小田原駅徒歩10分の小田原城は、意外に新しく15世紀初頭の築城。16世紀の戦国時代には小田原北条氏の居城として発展したが江戸時代に縮小、明治時代の廃城と大正時代の大震災で廃れたが、戦後からは徐々に復元整備が進んでいる。
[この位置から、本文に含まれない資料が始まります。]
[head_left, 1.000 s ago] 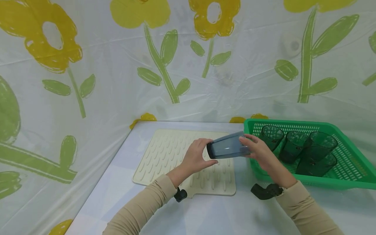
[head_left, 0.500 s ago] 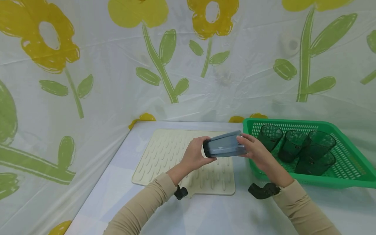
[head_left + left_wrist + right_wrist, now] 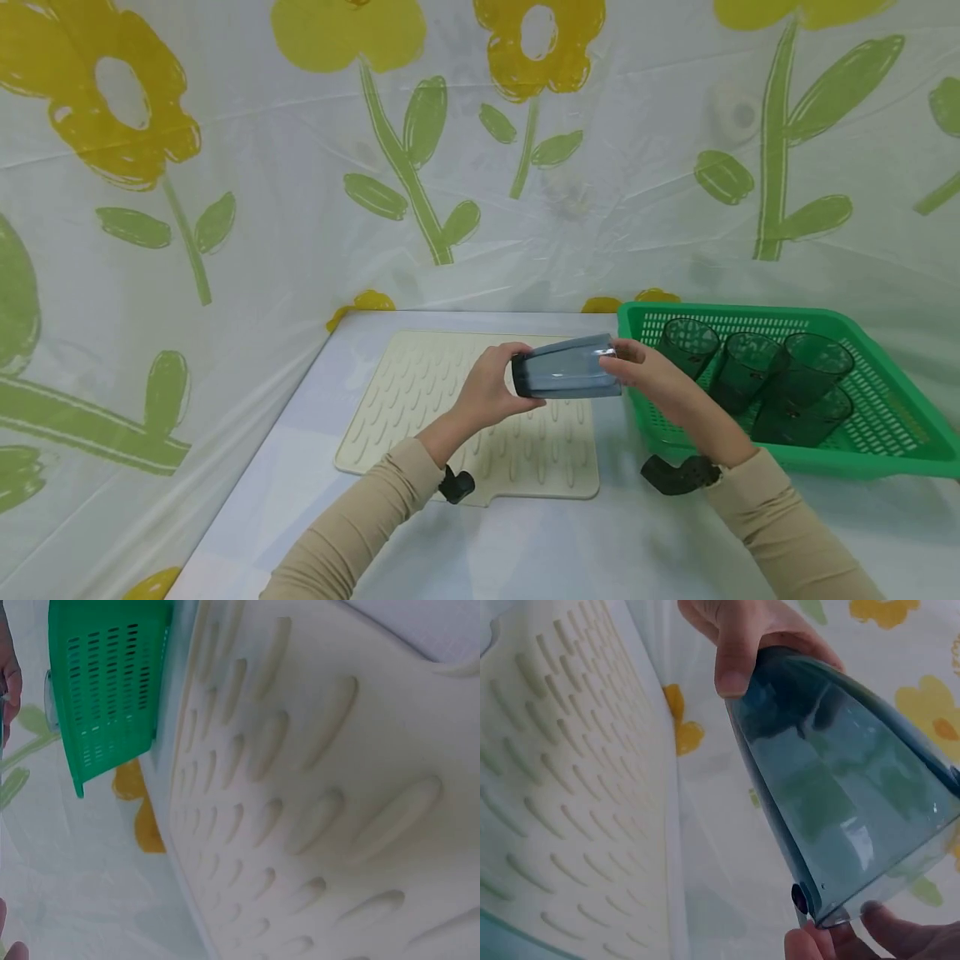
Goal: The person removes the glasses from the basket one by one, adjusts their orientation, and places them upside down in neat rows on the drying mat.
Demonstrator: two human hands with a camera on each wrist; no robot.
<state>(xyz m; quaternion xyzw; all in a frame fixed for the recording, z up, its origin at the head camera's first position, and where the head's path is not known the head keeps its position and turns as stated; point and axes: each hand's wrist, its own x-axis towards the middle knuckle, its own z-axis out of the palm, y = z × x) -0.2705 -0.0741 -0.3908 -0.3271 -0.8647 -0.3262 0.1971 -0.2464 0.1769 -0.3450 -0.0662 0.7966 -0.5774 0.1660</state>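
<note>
A blue translucent drinking glass lies sideways in the air above the cream ribbed drying mat. My left hand grips its dark base, with the thumb below and the fingers above. At the rim end, my right hand pinches the glass. In the right wrist view the glass widens from the base, under the left thumb, toward the rim, where right fingertips touch the edge. The left wrist view mostly shows the mat; the glass is barely visible there.
Right of the mat stands a green perforated plastic basket. Several dark-looking tumblers sit inside, one lying on its side near the front. A white floral sheet hangs behind the table.
Both hands and the glass have shifted slightly left in the head view. The glass has turned a little nearer to level. Both hands keep their hold on it.
</note>
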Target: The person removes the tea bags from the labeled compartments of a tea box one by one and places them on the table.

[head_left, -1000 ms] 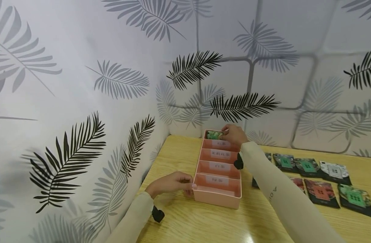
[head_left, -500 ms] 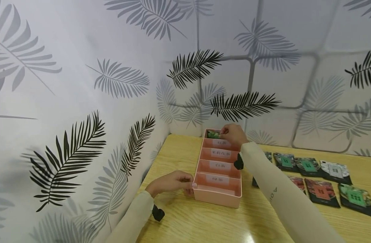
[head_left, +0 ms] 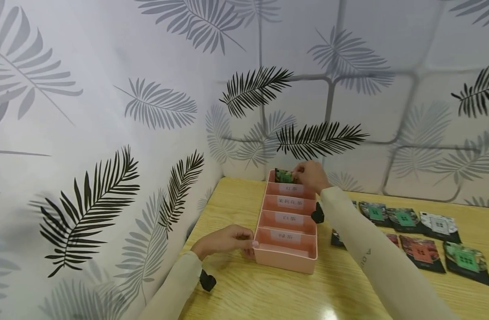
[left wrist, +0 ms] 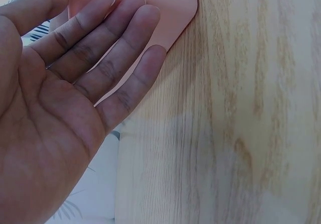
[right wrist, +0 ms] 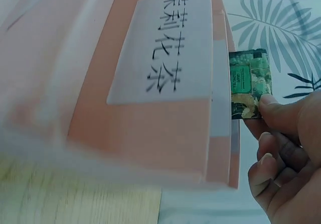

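A pink divided box with white labels stands on the table. At its far compartment my right hand pinches a small dark-green tea packet between thumb and fingers. The right wrist view shows the packet upright behind the box's dividers, the thumb on its lower edge and the other fingers curled below. My left hand lies at the near left corner of the box. Seen from the left wrist, its fingers are loosely extended against the outer pink wall.
To the right, several tea packets lie in rows on the wooden table, among them a red one, a green one and a white one. A leaf-patterned wall borders the table behind and at the left.
The right hand has risen slightly and shifted right, and more of the green packet shows above the far compartment. The left hand and the box have stayed nearly still.
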`<state>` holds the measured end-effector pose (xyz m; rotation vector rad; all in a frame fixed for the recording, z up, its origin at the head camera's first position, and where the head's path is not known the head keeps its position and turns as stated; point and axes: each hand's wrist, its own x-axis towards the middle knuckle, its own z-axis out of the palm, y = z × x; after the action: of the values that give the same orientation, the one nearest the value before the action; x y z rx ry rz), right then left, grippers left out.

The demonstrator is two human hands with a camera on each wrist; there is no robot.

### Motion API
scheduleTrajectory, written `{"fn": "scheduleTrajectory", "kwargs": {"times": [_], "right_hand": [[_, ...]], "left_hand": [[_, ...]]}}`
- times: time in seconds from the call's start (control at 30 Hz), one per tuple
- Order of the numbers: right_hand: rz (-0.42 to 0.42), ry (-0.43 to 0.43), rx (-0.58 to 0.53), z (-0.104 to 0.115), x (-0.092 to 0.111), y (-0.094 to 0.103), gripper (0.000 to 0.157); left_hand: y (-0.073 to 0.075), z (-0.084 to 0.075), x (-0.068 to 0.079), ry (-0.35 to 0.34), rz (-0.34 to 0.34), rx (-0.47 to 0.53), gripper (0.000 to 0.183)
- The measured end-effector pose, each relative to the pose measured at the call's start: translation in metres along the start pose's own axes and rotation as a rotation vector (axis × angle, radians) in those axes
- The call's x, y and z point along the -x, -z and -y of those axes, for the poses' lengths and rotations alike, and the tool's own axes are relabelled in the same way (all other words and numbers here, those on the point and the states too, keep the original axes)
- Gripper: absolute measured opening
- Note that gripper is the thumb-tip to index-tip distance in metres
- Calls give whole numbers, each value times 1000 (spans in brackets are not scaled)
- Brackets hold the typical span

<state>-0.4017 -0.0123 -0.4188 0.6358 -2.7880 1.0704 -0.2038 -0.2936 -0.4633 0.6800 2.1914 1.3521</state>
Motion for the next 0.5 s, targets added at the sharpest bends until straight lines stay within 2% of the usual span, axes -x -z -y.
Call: {"fn": "scheduleTrajectory", "kwargs": {"times": [0.2,0.5], "right_hand": [[-24,22,-12,-6,5,15,17],[-119,86,14,-11,16,39,18]], "left_hand": [[0,0,-1,-9,7,0,30],[1,-1,0,-9,22,19,28]]}}
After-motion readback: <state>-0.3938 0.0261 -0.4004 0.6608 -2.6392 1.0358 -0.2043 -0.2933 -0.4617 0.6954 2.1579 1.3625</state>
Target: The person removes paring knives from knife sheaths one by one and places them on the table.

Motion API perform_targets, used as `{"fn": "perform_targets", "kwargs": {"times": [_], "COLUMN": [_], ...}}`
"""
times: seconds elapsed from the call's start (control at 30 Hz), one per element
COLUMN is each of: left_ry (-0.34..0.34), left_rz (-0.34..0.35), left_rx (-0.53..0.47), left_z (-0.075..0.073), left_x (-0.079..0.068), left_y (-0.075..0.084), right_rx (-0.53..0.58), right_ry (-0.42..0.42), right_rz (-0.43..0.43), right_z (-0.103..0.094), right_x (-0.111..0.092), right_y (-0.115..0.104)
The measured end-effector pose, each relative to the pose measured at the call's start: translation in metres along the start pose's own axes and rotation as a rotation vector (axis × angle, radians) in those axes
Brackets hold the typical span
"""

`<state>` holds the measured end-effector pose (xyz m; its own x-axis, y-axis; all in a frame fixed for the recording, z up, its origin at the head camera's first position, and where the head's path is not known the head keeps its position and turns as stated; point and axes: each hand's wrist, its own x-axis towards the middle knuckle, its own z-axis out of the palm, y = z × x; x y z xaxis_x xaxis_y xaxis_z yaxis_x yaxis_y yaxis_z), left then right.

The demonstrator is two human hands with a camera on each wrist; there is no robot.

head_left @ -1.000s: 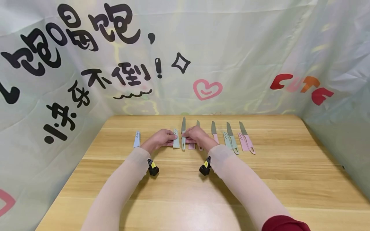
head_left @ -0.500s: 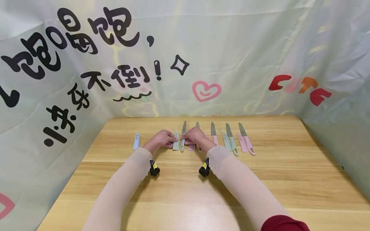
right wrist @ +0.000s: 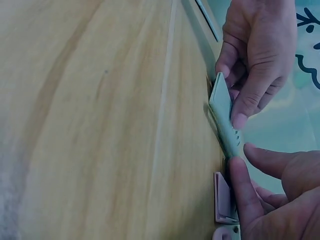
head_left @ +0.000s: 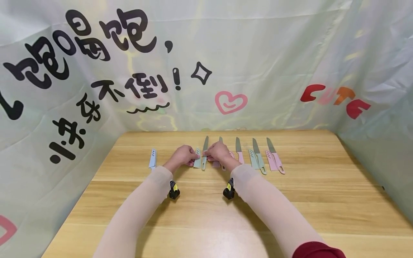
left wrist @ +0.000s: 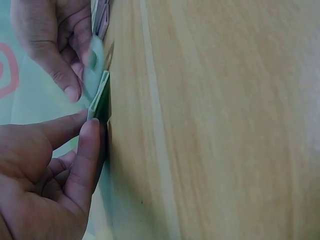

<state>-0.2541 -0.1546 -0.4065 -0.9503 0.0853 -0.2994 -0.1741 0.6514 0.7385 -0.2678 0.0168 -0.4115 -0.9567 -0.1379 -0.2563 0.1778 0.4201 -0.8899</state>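
My left hand point(head_left: 184, 154) pinches a pale green knife sheath point(head_left: 197, 163) with slots near its tip. Just to its right, my right hand point(head_left: 218, 152) holds a paring knife point(head_left: 204, 165) with a pale green handle, gripped where handle meets blade. Its grey blade points to the back of the table. In the left wrist view the knife's looped handle point(left wrist: 94, 60) overlaps the end of the sheath point(left wrist: 101, 97), which is tilted up on edge. The right wrist view shows the sheath point(right wrist: 222, 107) between both hands; the knife is mostly hidden there.
A blue sheath point(head_left: 152, 158) lies at the left, over another blue piece. Right of my hands lie a pink-handled knife point(head_left: 238, 147), a green knife point(head_left: 259, 157) beside its green sheath point(head_left: 253, 159), and a pink knife point(head_left: 276, 159) with a pink sheath point(head_left: 271, 160). Another knife is partly covered by my right hand.
My left hand has shifted slightly right with the sheath, which now leans and sits closer to the knife. The knife has tilted a little; my right hand stays nearly in place.
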Motion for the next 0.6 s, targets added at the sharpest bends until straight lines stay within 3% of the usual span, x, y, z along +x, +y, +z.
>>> {"fn": "perform_targets", "kwargs": {"times": [0.33,0.6], "left_ry": [0.03,0.038], "left_rz": [0.007,0.041], "left_rx": [-0.013,-0.056], "left_z": [-0.0003,-0.0042], "left_x": [-0.0017,-0.0047], "left_y": [-0.0039,-0.007], "right_rx": [0.162,0.154], "right_ry": [-0.003,-0.034], "right_rz": [0.024,0.005], "right_z": [-0.0002,-0.0019], "right_x": [0.0047,0.0054], "right_y": [0.0073,0.0077]}}
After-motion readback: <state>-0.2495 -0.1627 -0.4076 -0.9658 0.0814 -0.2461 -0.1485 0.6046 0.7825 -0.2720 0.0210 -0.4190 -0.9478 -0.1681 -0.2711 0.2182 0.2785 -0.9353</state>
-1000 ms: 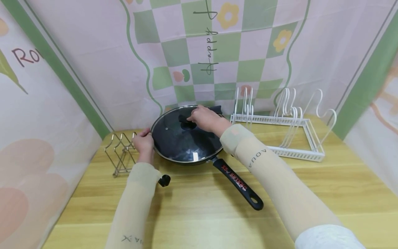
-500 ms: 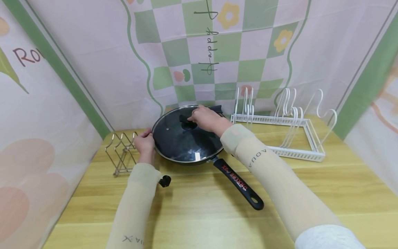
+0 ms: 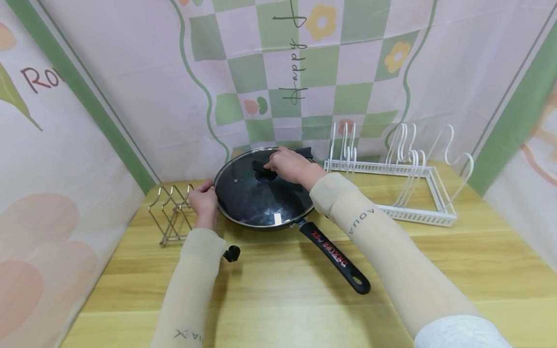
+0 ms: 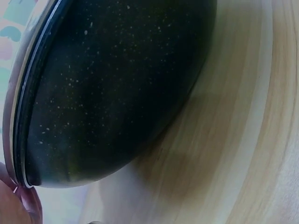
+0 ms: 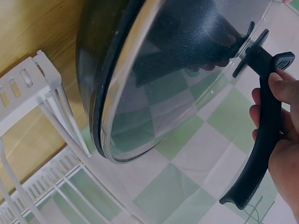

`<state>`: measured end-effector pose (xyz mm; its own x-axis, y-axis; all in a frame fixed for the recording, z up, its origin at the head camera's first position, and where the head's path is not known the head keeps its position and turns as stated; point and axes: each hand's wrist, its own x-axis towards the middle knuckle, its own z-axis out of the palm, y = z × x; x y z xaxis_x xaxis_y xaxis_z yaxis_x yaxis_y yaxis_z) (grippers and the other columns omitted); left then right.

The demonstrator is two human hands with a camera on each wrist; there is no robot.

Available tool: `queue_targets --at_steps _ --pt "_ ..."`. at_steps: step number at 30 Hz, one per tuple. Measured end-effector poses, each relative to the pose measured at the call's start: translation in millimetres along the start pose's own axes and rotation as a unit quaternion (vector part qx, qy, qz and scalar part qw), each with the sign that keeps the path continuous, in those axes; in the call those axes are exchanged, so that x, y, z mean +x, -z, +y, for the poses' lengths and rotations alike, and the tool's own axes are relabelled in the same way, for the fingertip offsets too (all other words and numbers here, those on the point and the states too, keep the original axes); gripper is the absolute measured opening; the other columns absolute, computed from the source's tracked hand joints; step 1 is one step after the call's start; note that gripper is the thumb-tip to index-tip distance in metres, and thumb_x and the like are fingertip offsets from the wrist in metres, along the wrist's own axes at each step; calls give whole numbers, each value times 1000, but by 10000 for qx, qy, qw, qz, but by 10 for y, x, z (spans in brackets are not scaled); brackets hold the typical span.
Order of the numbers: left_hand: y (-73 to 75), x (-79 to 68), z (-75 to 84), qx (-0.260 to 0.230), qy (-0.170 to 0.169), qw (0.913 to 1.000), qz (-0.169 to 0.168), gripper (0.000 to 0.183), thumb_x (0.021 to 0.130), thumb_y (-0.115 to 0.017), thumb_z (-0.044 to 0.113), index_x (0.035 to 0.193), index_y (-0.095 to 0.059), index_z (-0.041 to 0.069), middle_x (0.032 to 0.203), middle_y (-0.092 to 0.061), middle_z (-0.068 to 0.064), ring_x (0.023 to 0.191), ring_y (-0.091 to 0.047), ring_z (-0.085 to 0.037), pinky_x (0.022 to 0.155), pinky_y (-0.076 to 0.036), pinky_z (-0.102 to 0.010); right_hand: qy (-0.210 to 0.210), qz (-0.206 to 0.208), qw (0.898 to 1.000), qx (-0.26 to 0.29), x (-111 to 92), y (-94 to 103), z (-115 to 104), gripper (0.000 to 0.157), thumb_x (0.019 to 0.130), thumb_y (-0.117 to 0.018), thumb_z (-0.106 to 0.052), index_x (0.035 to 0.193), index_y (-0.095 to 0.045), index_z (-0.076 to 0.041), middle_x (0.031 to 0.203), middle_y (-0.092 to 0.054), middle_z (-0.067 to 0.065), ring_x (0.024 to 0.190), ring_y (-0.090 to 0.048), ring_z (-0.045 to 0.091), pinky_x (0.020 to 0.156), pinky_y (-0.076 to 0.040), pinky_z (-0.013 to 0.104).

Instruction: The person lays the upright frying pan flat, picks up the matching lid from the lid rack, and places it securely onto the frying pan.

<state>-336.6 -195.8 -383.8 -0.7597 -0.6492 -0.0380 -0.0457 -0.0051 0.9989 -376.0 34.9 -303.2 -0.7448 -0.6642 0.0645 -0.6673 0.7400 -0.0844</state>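
Observation:
A dark frying pan [image 4: 117,84] with pale specks stands on the wooden table, its long black handle [image 3: 335,258] pointing to the front right. On top sits a glass lid [image 3: 248,203] with a metal rim. My right hand [image 3: 289,164] grips the lid's black handle [image 5: 265,135], fingers wrapped round it in the right wrist view. At the left edge, my left hand [image 3: 203,200] pinches the rim where lid and pan meet. Only its fingertips [image 4: 30,200] show in the left wrist view.
Left of the pan stands a small metal wire rack [image 3: 171,217], close to my left hand. A white rack [image 3: 417,217] with upright hooks is on the right, near the pan. A printed cloth [image 3: 317,67] hangs behind. A small black piece [image 3: 232,253] shows beside my left sleeve.
The whole view has shifted very slightly. Both hands keep their places on the lid handle and the rim, and nothing else visibly moves.

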Motion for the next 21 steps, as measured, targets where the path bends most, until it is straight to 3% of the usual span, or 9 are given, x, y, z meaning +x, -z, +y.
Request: queue_targets --at_steps 21 --pt "21 -30 14 26 -4 10000 -17 28 94 -57 -10 117 -72 -9 123 -67 -25 121 -59 -30 105 -47 -34 201 -7 9998 51 -13 20 19 30 105 -56 -4 133 -68 -8 117 -70 12 108 -57 31 96 -47 41"
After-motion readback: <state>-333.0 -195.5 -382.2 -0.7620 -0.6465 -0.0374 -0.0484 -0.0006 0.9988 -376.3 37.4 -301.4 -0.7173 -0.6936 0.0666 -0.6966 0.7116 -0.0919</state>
※2015年6月補訂:終売を追記2003(平成15)年2月頃に発売か。「釜めし」を名乗るのに陶製でも釜型でもない長方形の容器を紙箱に収めるが、パッケージのふたの微妙な盛り上がりとデザインが小田原ちょうちんをかたどっているのだとか。1980年代の名物駅弁「ちょうちん弁当」の後継者。
中身は水気と粘りのある茶飯の上に、じゃこ・くるみ・あさり佃煮に松茸型里芋などの煮物類がこまごまと載り、その周囲に竹輪磯辺揚げ・信田巻・すり身いが栗揚げが配置され、わさび漬けがカップで入る。醤油ベースの香りが高く粘りある食感で魅せる、しかし刺激は香りを邪魔しない、平野寿将氏仕込みの流れを感じる上品な内容。次期の駅弁大会で人気を集めそうな商品。
なお、公式サイト等の情報によると、2005年7月1日から土休日限定販売に変わったとのこと。現存しない模様。